_The task_
Scan the listing below for lines with "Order" in them. Give their number and nothing more.

_Material shown_
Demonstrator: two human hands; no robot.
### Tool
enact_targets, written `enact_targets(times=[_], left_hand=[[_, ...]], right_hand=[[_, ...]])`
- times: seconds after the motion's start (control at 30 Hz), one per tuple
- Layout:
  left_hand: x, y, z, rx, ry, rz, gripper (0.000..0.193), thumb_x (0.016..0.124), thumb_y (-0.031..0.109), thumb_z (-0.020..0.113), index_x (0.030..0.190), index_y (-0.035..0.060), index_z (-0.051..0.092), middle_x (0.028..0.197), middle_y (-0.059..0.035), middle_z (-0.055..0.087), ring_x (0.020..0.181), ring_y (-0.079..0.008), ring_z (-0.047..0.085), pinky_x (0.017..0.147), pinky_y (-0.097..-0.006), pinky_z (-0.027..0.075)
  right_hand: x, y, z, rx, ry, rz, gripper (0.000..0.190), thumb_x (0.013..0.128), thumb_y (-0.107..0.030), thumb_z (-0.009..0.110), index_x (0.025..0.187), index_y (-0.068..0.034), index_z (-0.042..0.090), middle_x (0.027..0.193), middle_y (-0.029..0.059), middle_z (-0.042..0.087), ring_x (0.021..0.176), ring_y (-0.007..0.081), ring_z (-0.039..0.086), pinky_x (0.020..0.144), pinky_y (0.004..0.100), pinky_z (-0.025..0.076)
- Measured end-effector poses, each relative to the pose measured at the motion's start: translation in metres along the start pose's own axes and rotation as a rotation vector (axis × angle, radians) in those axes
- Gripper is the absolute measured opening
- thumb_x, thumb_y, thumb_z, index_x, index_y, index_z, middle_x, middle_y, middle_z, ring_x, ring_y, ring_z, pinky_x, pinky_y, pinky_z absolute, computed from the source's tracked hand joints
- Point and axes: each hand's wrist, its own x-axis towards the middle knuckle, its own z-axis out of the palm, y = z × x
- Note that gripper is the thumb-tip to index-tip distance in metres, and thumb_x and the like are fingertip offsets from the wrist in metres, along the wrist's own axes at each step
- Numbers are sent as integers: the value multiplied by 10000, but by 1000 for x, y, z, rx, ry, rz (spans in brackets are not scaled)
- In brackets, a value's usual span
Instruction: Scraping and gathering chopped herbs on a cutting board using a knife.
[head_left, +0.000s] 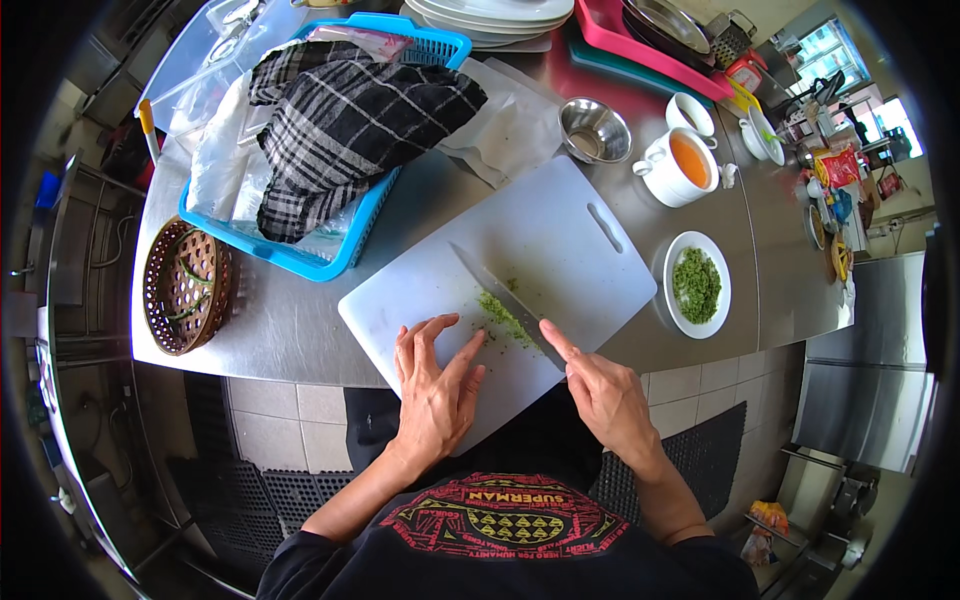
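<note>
My right hand (604, 397) grips a kitchen knife (499, 289), its index finger stretched along the back of the blade; the handle is hidden in the palm. The blade lies diagonally over a white plastic cutting board (420, 292), beside a small heap of finely chopped green herb or vegetable (504, 315). Left of the heap, my left hand (437, 379) rests on the board with fingers apart, holding nothing. A white oval dish (673, 323) of finely chopped greens (696, 285) stands to the right of the board.
On the steel table (300, 315) stand a wicker basket (220, 300) with green chillies or beans, a blue plastic basket (330, 266) with a checked cloth (352, 120), a steel bowl (595, 130), a white cup of orange liquid (664, 184), stacked plates (487, 34) and a pink tray (660, 64).
</note>
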Motion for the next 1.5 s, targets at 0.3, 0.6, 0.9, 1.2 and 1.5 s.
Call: enact_targets(times=[0.3,0.6,0.9,1.2,1.5], left_hand=[[0,1,1,-13,-7,-2,420,914,71,673,1332,113,669,1439,-206,461,1360,-424,419,1198,-632,218],[-1,0,1,3,8,12,421,910,66,670,1329,108,669,1437,-208,457,1351,-428,422,1194,-630,228],[-2,1,1,6,2,28,420,910,73,675,1328,114,669,1436,-205,459,1354,-424,422,1189,-621,240],[-4,1,-1,-1,15,20,420,916,80,673,1334,122,665,1444,-196,456,1359,-419,412,1190,-618,236],[-5,0,-1,10,-1,14,405,923,81,663,1327,108,667,1438,-207,457,1355,-426,414,1193,-622,232]], right_hand=[[2,6,-3,15,86,0,634,939,69,570,1520,-183,528,721,123,577,604,248,553,657,392,487],[-6,9,-4,69,87,58,642,935,71,576,1519,-191,536,719,98,542,594,209,494,657,369,475],[-4,9,-1,15,62,-4,698,943,15,594,1564,-271,450,715,107,593,647,293,622,650,448,513],[8,2,4,-2,35,-2,668,940,54,577,1540,-229,502,715,114,587,580,235,562,628,403,493],[0,4,7,62,67,-49,668,936,62,576,1540,-213,503,705,119,574,575,240,549,623,402,494]])
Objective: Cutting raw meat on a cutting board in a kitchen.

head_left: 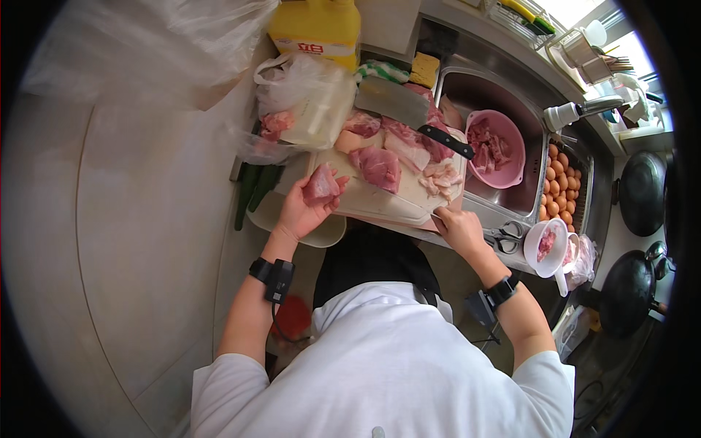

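My left hand (308, 207) holds a piece of raw meat (321, 185) in its palm, off the left edge of the white cutting board (356, 201). At the board's right front corner my right hand (459, 229) is closed on the handle of a knife, whose thin blade (402, 200) reaches left over the board. A round chunk of raw meat (377, 167) lies just behind the blade. Pale trimmed scraps (440, 179) sit at the right. Larger meat slabs (406, 143) lie farther back, with a black-handled cleaver (392, 103) resting across them.
In the sink (526, 206) stands a pink colander (516, 143) with meat pieces. Brown eggs (559, 186) fill a rack beyond it. Scissors (509, 236) and a white strainer (546, 268) lie at the right front. Cucumbers (249, 189), a plastic container (326, 123) and a yellow jug (317, 27) are left.
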`<action>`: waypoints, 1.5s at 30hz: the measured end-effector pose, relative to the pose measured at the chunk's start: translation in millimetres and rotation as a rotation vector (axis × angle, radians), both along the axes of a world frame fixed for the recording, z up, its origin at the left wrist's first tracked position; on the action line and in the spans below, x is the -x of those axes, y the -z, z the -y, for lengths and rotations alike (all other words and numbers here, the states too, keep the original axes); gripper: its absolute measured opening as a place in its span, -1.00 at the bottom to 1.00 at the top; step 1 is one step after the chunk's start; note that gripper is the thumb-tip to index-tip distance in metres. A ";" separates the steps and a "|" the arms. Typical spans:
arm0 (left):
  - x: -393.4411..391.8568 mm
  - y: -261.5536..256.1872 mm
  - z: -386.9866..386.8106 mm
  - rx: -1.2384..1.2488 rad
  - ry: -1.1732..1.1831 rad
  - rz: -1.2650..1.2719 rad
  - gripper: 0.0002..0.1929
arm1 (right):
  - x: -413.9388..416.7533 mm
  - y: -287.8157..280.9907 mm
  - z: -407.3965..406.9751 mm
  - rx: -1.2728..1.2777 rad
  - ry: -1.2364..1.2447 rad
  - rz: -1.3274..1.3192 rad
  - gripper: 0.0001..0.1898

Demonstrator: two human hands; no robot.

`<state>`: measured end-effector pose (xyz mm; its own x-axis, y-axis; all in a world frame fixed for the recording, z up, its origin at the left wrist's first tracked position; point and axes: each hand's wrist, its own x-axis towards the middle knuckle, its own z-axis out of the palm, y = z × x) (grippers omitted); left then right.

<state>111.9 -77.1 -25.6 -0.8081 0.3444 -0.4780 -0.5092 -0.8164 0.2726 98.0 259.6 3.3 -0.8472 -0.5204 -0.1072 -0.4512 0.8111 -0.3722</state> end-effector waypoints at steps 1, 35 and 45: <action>1.4 2.4 0.4 -0.041 -0.011 -0.011 -0.50 | -4.2 -2.0 -6.3 0.021 0.016 0.006 -0.85; -11.3 33.4 -53.5 1.947 0.075 -0.865 -0.46 | -14.1 -21.0 16.5 0.146 0.185 0.047 -0.85; -11.9 62.8 -65.4 2.099 0.022 -1.007 -0.65 | -24.5 -14.1 31.2 -0.031 0.059 0.116 -0.84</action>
<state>123.8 -11.7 -88.4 -0.9341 0.0992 0.3429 0.2726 0.8183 0.5060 122.5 228.4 17.5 -0.8571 -0.4652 -0.2214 -0.3580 0.8468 -0.3934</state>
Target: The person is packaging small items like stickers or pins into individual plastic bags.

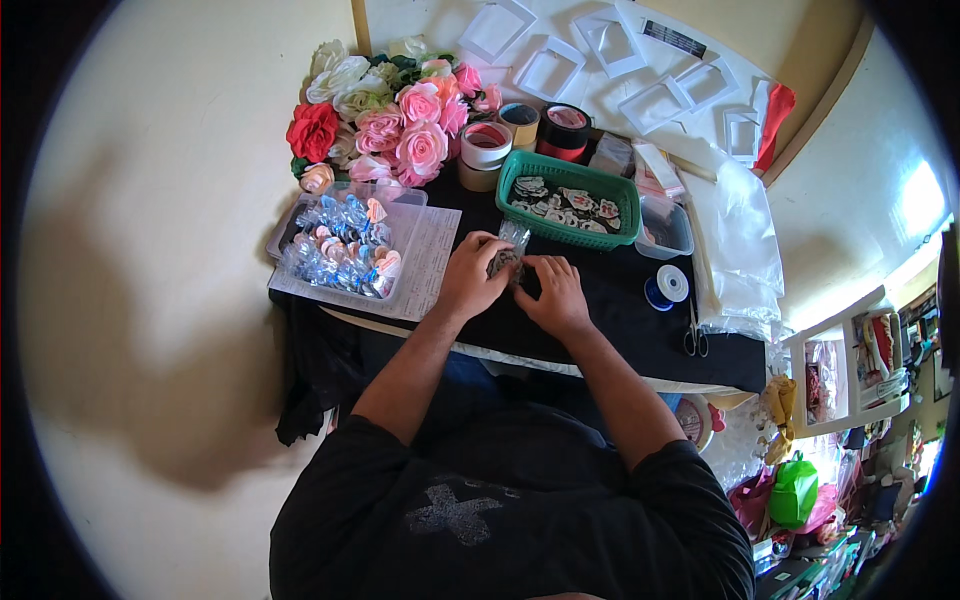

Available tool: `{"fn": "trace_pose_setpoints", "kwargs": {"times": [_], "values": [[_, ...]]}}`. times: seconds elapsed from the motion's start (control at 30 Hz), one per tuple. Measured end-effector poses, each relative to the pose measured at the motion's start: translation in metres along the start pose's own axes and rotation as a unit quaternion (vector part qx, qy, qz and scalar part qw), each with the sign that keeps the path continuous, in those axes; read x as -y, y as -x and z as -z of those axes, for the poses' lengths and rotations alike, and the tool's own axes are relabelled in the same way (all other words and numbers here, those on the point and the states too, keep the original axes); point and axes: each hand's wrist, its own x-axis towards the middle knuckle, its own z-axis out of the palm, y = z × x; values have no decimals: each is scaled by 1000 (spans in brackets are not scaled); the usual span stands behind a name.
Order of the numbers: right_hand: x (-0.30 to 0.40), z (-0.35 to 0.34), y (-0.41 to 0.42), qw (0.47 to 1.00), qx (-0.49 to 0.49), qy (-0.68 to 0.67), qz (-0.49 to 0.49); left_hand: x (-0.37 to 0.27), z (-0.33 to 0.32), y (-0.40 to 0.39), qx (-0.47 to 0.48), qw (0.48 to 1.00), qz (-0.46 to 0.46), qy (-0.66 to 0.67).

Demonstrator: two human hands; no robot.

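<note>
My left hand [472, 279] holds a small clear plastic bag [515, 232] over the black tablecloth, thumb and fingers on either side of it. Flat printed pieces show through the film, partly covered by the fingers. At the bag's right edge are the thumb and fingertips of my right hand [559, 296]; whether they pinch it is unclear. Just beyond both hands stands a green plastic basket [634, 225] with several printed cutouts [577, 199] in it. To the left, a clear plastic box [397, 289] holds several wrapped packets [341, 247] with blue ties and heart-shaped tags.
Printed paper [431, 277] lies under the box. Artificial flowers [405, 124] and tape rolls [486, 146] stand behind. At right are a small clear tub [675, 232], a blue ribbon spool [666, 287], scissors [695, 341] and plastic sheeting [739, 255]. White frames [551, 67] lean at the back.
</note>
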Motion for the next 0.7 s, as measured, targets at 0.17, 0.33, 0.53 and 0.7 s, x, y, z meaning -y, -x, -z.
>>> {"fn": "trace_pose_setpoints", "kwargs": {"times": [0.17, 0.33, 0.53, 0.7], "values": [[-4, -6, 0, 1000, -3, -12, 4, 6, -3, 0, 4, 1000, 8, 0], [4, 4, -2, 1000, 18, -15, 13, 8, -4, 2, -18, 1000, -4, -13], [0, 0, 0, 1000, 12, -15, 8, 6, -4, 2, -11, 1000, 0, -10], [-3, -5, 0, 1000, -6, -11, 28, 4, -3, 2, -17, 1000, -6, -4]]}}
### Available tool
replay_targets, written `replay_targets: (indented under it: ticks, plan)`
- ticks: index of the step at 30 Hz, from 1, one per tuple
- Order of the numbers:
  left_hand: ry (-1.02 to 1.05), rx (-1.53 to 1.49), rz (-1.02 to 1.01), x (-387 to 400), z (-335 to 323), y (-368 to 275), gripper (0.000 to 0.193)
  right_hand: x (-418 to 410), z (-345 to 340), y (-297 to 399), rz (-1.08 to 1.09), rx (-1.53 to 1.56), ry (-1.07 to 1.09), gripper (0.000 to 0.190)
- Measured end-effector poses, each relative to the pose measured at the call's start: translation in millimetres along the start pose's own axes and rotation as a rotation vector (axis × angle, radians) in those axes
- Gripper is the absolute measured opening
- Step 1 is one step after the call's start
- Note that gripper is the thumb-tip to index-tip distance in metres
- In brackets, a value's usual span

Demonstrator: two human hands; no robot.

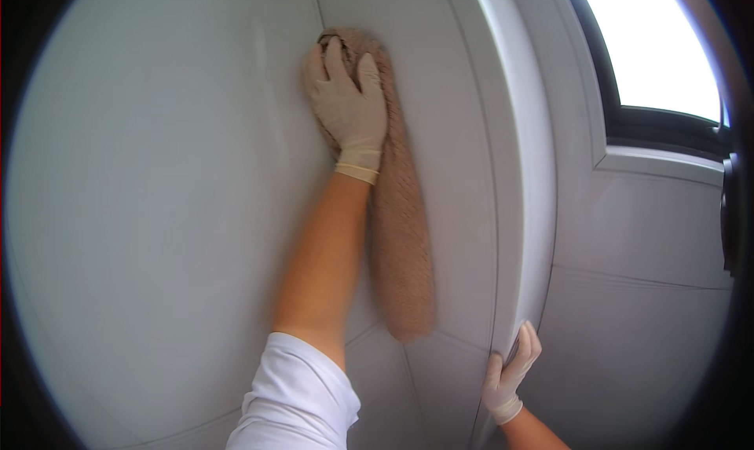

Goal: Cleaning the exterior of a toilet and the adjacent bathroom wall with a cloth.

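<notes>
A brown fluffy cloth [403, 238] lies against the light grey tiled wall [177, 155], its top bunched and its long end hanging down. My left hand [349, 96], in a thin cream glove, presses the bunched top of the cloth to the wall with its fingers curled over it. Lower right, my right hand [511, 373], gloved the same way, rests on the pale vertical edge trim [533, 214] of the wall, thumb on one side and fingers on the other. It holds no cloth.
Right of the edge trim, the wall turns back to a dark-framed window [665, 129] with bright light behind it. A dark object [729, 214], not clearly made out, sits at the far right rim. Thin joint lines cross the tiles.
</notes>
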State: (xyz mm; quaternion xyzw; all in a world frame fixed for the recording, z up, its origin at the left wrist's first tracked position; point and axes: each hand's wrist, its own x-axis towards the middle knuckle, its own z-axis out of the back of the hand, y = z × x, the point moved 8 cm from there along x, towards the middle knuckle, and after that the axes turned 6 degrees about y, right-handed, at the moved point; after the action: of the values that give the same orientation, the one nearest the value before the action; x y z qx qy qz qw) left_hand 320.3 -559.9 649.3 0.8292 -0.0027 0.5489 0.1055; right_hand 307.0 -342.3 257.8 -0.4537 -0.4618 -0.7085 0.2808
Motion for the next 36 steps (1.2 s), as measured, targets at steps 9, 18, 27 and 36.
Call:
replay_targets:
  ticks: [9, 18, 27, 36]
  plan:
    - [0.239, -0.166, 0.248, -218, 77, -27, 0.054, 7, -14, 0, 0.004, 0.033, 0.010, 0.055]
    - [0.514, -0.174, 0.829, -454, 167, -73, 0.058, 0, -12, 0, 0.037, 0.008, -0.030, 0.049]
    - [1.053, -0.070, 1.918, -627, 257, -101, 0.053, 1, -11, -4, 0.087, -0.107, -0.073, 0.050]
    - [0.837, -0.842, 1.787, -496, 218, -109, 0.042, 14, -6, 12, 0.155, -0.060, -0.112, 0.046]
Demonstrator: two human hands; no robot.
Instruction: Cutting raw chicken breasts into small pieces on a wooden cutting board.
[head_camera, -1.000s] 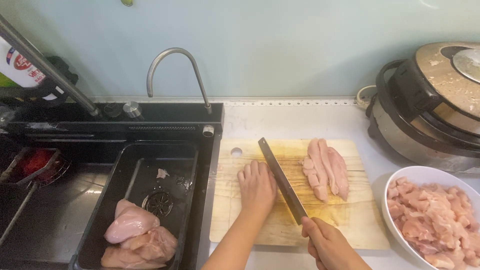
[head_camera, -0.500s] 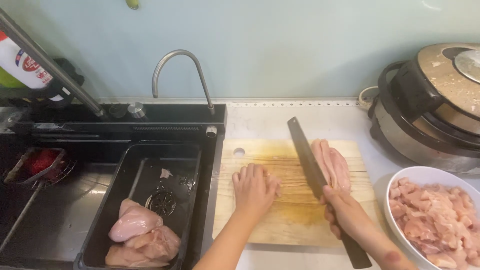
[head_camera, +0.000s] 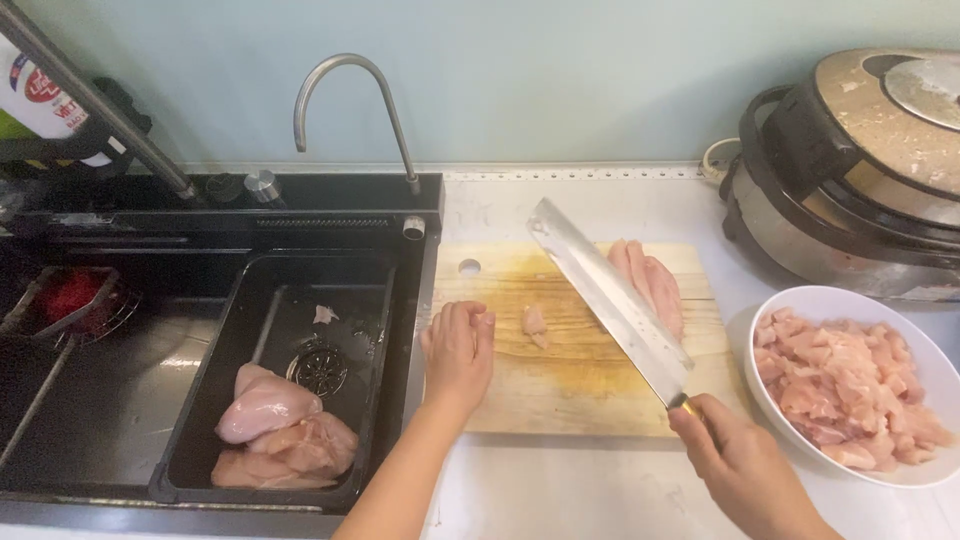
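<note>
My right hand (head_camera: 735, 462) grips the handle of a large cleaver (head_camera: 608, 295), its blade raised and tilted over the wooden cutting board (head_camera: 590, 385). My left hand (head_camera: 458, 347) rests at the board's left edge, fingers curled, holding nothing. A small piece of raw chicken (head_camera: 535, 322) lies on the board just right of that hand. A larger raw chicken fillet (head_camera: 652, 283) lies at the board's far right, partly behind the blade.
A white bowl (head_camera: 775, 398) of cut chicken pieces sits right of the board. Whole raw chicken breasts (head_camera: 275, 425) lie in the black sink basin (head_camera: 225, 360), under a curved tap (head_camera: 345, 100). A large cooker (head_camera: 850, 170) stands at the back right.
The cleaver has swung from lying across the board to raised and tilted. My left hand slid to the board's left edge, uncovering a small chicken piece. My right hand pulled back toward me.
</note>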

_Answer box_
2